Твердя разомлел, тело огнём горит. Из горла не слова, хрип раздаётся:

–  Поясницу, поясницу, Авдоха, подави!

И снова вспомнил пережитое волнение. Подумал: прикажи Василий отдать его, Твердю, в пыточную, сейчас не Авдоха его парила б, а дьяк Федька над ним изгалялся.

Кабы не упредил Версень Степаниду, а та не упала в ноги великой княгине и митрополиту, не миновать ему беды. Тем и отделался, что нашумел на него Василий, страху нагнал. Под конец же утих, сказал: «Тя, Родион, посылаю на Пушкарный двор боярином. Повертишься меж работного люда, поглядишь воочию, каким трудом пушки мастерят, вдругорядь не кинешь их, подумаешь».

Твердя огорчился. Придётся все дни на Пушкарном дворе отсиживать, и голубей не попугаешь, но перечить великому князю не стал. Виновен, спасибо, что живота не лишил…

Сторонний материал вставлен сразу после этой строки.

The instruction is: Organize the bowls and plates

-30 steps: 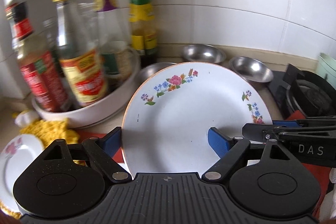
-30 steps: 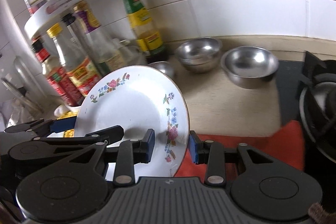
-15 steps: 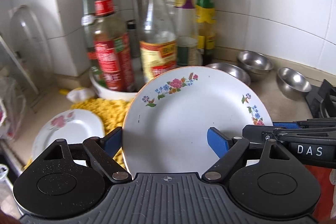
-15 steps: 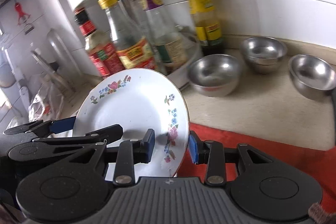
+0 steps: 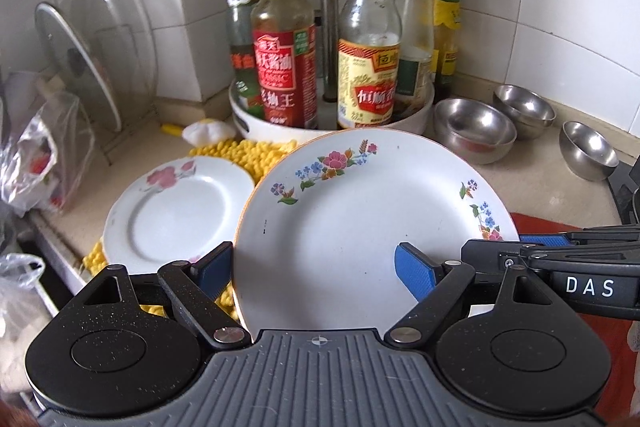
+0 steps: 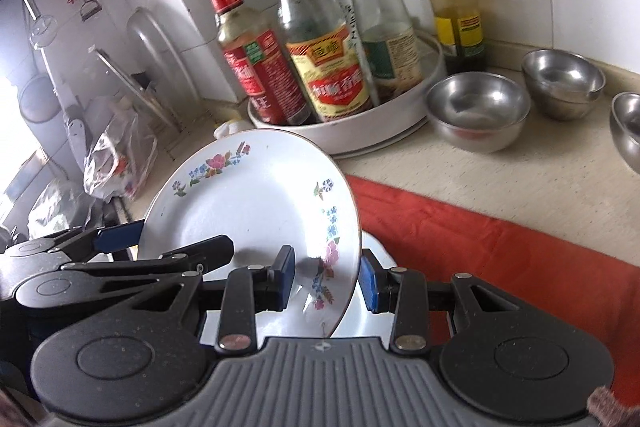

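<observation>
A white plate with small floral sprigs (image 5: 360,211) is tilted up above the counter, held by both grippers. My left gripper (image 5: 314,273) is shut wide on it, one blue pad behind its left rim and the other on its face. My right gripper (image 6: 326,281) is shut on the plate's right rim (image 6: 344,227), a pad on each side. A second white plate with a pink flower (image 5: 180,211) lies flat on a yellow mat (image 5: 244,155), below and left of the held plate. Three steel bowls (image 5: 474,131) (image 5: 524,111) (image 5: 588,151) sit at the back right.
A white turntable rack of sauce bottles (image 5: 332,123) stands close behind the plates. Pot lids (image 5: 80,59) lean in a rack at the left, with plastic bags (image 5: 36,155) in front. A red cloth (image 6: 500,239) covers the counter on the right.
Both grippers have carried the floral plate leftward along the counter, away from the stove and bowls. The bottle rack, the yellow mat and the pink-flower plate have come into view. The grips are unchanged.
</observation>
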### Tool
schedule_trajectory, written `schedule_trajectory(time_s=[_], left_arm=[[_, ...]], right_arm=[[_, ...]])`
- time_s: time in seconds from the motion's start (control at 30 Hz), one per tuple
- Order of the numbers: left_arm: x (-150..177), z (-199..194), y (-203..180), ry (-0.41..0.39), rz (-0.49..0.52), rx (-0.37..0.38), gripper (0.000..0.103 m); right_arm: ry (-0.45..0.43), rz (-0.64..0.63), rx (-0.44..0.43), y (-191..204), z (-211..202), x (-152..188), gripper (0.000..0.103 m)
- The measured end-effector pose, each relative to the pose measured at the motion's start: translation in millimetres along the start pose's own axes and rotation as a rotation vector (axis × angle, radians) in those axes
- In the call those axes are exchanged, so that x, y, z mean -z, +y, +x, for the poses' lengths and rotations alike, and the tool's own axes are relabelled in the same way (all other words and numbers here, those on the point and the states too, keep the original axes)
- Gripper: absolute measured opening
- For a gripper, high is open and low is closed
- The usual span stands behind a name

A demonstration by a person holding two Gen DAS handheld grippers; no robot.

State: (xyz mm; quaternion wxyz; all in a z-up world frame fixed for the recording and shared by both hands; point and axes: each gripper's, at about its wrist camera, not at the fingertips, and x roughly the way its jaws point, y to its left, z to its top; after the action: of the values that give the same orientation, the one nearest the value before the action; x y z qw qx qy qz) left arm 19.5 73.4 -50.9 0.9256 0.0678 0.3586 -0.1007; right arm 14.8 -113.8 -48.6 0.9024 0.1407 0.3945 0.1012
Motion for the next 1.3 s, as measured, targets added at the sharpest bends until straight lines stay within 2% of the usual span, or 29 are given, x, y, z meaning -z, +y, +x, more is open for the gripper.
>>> schedule_trajectory(time_s=[0.37,0.83,1.2,1.3], left_arm=[[18.9,6.5,-0.9,0.069,-0.022,-0.015,0.088],[25.9,27.2,-6.3,0.126,-0.047,-0.007,0.086],[31.1,39.0,-5.1,0.168,-0.062,0.001,0.084],[27.8,34.7,-5.6,0.125,-0.049,0.000,0.083]], right_arm=[[0.075,-0.008,-0.008,1.1,8.7,13.8,0.033],[0.097,-0.041,0.030,-6.5,21.1,15.7,0.033],[0.101,-0.150,0.084,-1.5,30.7,18.5,0.034],[0.097,-0.205,0.113,1.1,32.7,21.1,0.034]])
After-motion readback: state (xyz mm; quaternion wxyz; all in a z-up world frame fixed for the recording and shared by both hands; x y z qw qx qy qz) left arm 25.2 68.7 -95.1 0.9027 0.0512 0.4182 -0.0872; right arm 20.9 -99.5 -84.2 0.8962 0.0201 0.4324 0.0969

Авдоха холодной водой окатила боярина и вслед горячей. Телу стало легко и покойно. Твердя попросил:

–  Довольно, Авдоха, давай одёжу.

* * *

Ушли русские полки от города, но Мухаммед-Эмин в тревоге. Ертоульные доносят: под Нижним Новгородом князь Дмитрий силу копит, не иначе снова пойдёт на Казань. Ко всему из Москвы приплыли торговые гости и тоже в един голос: опередили-де они несметное войско князя Холмского. А тут ещё проклятый царевич Джаналей. Орде изменил и разослал своих людей по улусам, на Мухаммед-Эмина татар подбивает, на Казань зовёт…

Собрал Мухаммед-Эмин муфтиев и беков, мурз и темников, совет держит. Больше всех шумит муфтий Девлет. Его тонкогубый рот не закрывается. Девлет поносит темников, винит их в трусости.

У темника Омара лицо покрылось багровыми пятнами, но он сдержался. Нельзя уподобляться сварливой женщине или ревущему ослу, как случилось с муфтием.

Но вот Девлета прервал длиннолицый мурза Уляб.

–  О, почтенный муфтий, - воздев руки, проговорил мурза.
– Ты говоришь, как всегда, мудро, но поверь, сегодня твоя мудрость утонула в гневе. Где возьмём мы столько багатуров, как у московитов?